The researchers discovered the new species primarily by examining museum specimens.

They used DNA sequencing and combined that with classic taxonomic techniques such as counting the number of scales as well as describing the shape of those scales.

A unique aspect of the skinks is they have a placenta, similar to a human placenta that enables these lizards to gestate their offspring for up to a year before live birth. Hedges said that this gestation period may have given predators an edge in seeking out and consuming the females, which are slower when pregnant.
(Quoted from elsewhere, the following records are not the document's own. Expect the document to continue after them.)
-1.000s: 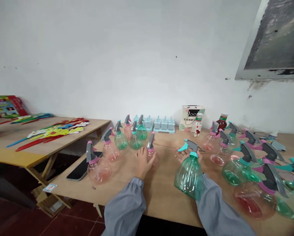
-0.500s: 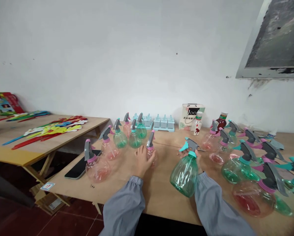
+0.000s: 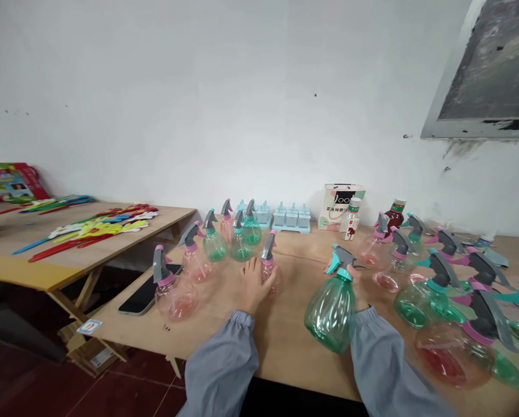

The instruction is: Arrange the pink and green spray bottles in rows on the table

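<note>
My left hand (image 3: pixel 254 282) is wrapped around the body of a small pink spray bottle (image 3: pixel 271 275) with a grey trigger, standing on the wooden table (image 3: pixel 281 336). A green spray bottle (image 3: pixel 330 310) with a teal and grey trigger is raised off the table and tilted toward me, gripped at its neck by my right hand (image 3: pixel 357 287). Both arms wear grey sleeves.
Several pink and green spray bottles stand at the left (image 3: pixel 214 246) and crowd the right side (image 3: pixel 433 289). A black phone (image 3: pixel 144 295) lies near the left edge. Ice-pop moulds (image 3: pixel 291 219), a small carton (image 3: pixel 340 207) and two drink bottles sit by the wall. A second table (image 3: pixel 33 258) holds colourful flat items.
My right hand's grip has moved to the green bottle's neck, and the bottle hangs tilted above the table. My left hand stays on the pink bottle.
</note>
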A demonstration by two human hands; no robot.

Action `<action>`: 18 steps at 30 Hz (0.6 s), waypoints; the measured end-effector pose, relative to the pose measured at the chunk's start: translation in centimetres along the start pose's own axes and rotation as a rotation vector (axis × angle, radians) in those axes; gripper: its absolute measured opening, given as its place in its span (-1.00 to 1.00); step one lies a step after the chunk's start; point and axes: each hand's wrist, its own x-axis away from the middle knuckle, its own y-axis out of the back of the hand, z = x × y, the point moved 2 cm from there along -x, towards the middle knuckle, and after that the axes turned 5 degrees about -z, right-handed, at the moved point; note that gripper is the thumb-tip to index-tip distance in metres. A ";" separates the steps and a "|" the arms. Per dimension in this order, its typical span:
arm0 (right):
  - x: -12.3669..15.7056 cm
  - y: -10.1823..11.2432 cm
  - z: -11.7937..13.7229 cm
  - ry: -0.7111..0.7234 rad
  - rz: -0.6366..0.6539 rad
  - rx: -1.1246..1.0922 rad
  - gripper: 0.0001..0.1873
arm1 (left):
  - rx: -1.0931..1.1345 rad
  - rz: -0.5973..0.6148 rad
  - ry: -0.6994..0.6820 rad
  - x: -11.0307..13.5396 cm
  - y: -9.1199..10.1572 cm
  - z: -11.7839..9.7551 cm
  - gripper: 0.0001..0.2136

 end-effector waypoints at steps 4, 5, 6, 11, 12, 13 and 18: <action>-1.2 1.3 0.9 0.114 -0.189 0.190 -0.42 | 0.018 0.007 0.001 0.0 0.1 0.0 -0.80; -1.6 1.4 1.0 0.152 -0.222 0.280 -0.38 | 0.020 0.009 0.003 0.0 0.1 0.0 -0.80; -1.9 1.5 1.0 0.179 -0.242 0.365 -0.32 | 0.021 0.010 0.006 0.0 0.1 0.0 -0.80; -2.2 1.0 -1.3 0.241 -0.344 0.535 -0.02 | 0.033 0.004 0.007 0.0 0.1 0.0 -0.79; -2.0 0.8 -2.2 0.243 -0.352 0.529 0.03 | 0.034 0.002 0.003 0.0 0.1 -0.1 -0.79; -1.9 0.5 -3.1 0.235 -0.338 0.507 0.07 | 0.035 0.000 -0.001 0.0 0.1 -0.1 -0.80; -2.7 -0.3 -7.2 0.198 -0.366 0.419 -0.05 | 0.045 0.005 0.006 -0.1 0.2 -0.2 -0.80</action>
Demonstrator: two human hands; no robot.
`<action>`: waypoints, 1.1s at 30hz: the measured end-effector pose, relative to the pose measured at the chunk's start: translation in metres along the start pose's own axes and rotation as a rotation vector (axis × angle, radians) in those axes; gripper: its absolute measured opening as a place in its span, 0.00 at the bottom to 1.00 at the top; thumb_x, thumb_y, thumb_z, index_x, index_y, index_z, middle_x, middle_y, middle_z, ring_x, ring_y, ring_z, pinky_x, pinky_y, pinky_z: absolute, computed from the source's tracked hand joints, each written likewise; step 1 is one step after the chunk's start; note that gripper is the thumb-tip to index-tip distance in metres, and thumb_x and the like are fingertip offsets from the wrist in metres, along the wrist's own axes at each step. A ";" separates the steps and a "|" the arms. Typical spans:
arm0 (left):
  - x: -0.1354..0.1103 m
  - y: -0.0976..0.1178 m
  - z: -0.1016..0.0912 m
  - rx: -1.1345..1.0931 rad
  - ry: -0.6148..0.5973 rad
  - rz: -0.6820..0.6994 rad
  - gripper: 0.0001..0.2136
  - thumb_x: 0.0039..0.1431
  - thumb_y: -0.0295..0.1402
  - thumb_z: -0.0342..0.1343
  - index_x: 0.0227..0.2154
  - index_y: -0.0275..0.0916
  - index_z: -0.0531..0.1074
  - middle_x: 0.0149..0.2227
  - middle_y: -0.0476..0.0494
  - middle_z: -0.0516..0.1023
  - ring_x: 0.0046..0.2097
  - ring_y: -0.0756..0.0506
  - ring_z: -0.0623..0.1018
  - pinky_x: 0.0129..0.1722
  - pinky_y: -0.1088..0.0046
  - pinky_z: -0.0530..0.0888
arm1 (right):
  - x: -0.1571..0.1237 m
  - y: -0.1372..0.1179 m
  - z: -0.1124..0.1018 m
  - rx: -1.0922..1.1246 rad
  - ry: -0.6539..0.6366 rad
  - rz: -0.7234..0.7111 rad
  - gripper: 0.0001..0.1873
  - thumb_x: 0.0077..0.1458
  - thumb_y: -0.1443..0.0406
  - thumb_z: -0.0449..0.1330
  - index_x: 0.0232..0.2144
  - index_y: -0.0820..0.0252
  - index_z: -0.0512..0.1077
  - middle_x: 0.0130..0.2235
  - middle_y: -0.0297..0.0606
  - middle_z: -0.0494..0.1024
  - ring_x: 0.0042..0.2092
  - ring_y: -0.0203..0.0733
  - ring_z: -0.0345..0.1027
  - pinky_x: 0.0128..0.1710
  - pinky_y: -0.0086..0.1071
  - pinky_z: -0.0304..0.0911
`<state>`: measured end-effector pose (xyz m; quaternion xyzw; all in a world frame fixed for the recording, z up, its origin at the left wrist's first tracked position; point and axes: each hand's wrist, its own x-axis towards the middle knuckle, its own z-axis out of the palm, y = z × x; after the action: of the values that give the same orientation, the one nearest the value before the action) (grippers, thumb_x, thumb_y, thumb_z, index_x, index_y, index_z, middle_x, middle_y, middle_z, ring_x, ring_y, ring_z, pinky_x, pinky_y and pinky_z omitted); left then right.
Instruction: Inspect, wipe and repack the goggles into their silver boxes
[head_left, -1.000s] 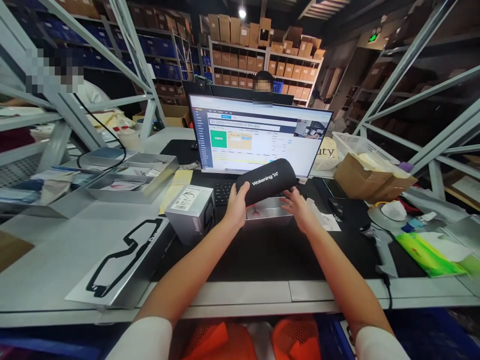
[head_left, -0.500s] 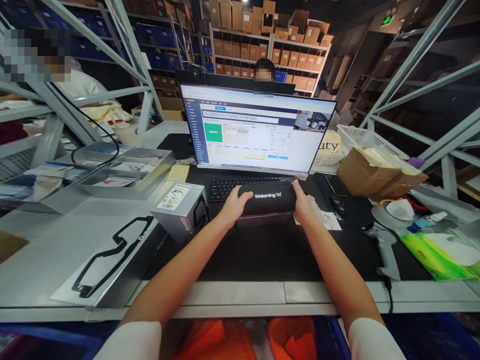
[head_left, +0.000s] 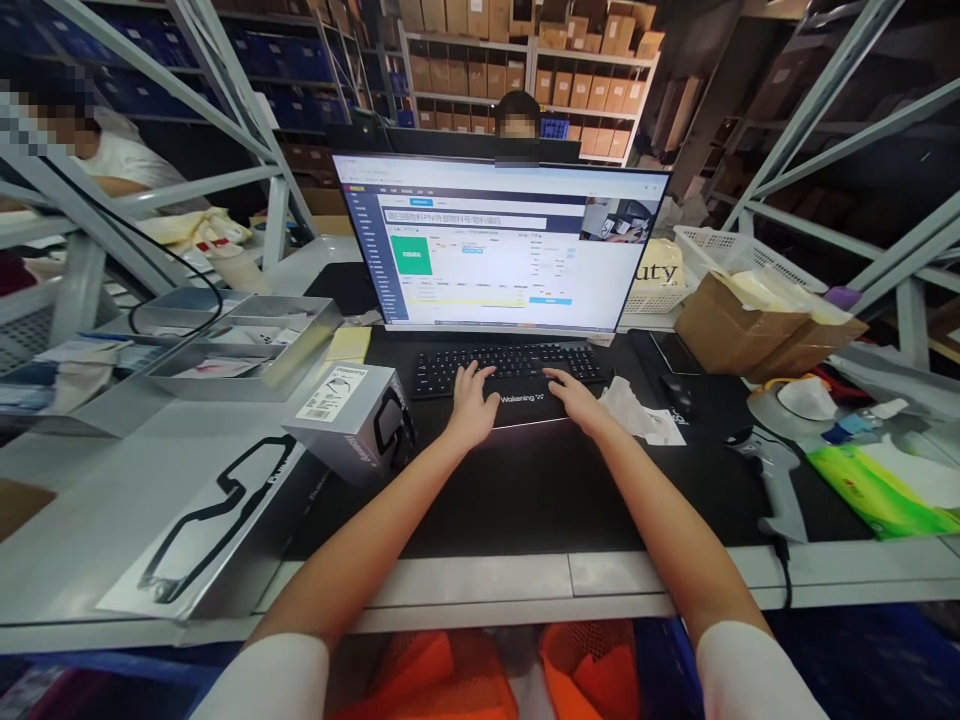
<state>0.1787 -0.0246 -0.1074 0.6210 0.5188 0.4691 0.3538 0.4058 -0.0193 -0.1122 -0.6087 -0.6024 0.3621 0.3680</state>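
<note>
A black case (head_left: pixel 523 399) with white "Wakening" lettering lies low in front of the keyboard (head_left: pixel 502 362). It appears sunk into a box whose pale front edge shows just beneath it. At its left end rests my left hand (head_left: pixel 472 408), fingers spread over the top and thumb on the front face. My right hand (head_left: pixel 576 402) touches the right end with its fingertips, fingers stretched out. Both hands look open, pressing rather than wrapped round the case. Left of them stands a grey product box (head_left: pixel 349 425) with a white label.
A flat grey box (head_left: pixel 217 520) printed with a glasses-like outline lies at left. Beyond the keyboard stands a monitor (head_left: pixel 495 255). Crumpled white paper (head_left: pixel 641 412), a mouse (head_left: pixel 675 392), a handheld scanner (head_left: pixel 772 480) and a green tissue pack (head_left: pixel 874 490) lie right. Other people sit behind.
The case has gone down from above the box to a lower position, uncovering more of the keyboard. My hands have moved inward along it, and their fingers have spread.
</note>
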 end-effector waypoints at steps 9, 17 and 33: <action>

Hedges believes that the introduction of the mongoose to control rats in sugarcane fields is responsible for the low numbers of skinks on the islands.

"The mongoose is the predator we believe is responsible for many of the species' close-to-extinction status in the Caribbean," Hedges said in a press release put out by Penn State University. "Our data show that the mongoose, which was introduced from India in 1872 and spread around the islands over the next three decades, has nearly exterminated this entire reptile fauna, which had gone largely unnoticed by scientists and conservationists until now."

Hedges said the reason these species went unnoticed for so long was the fact that the skinks had already disappeared by the start of the 20th century and nobody was really studying them.

He also said that the use of DNA testing followed up with the taxonomic work required to validate a species are techniques that were not available 100 years ago.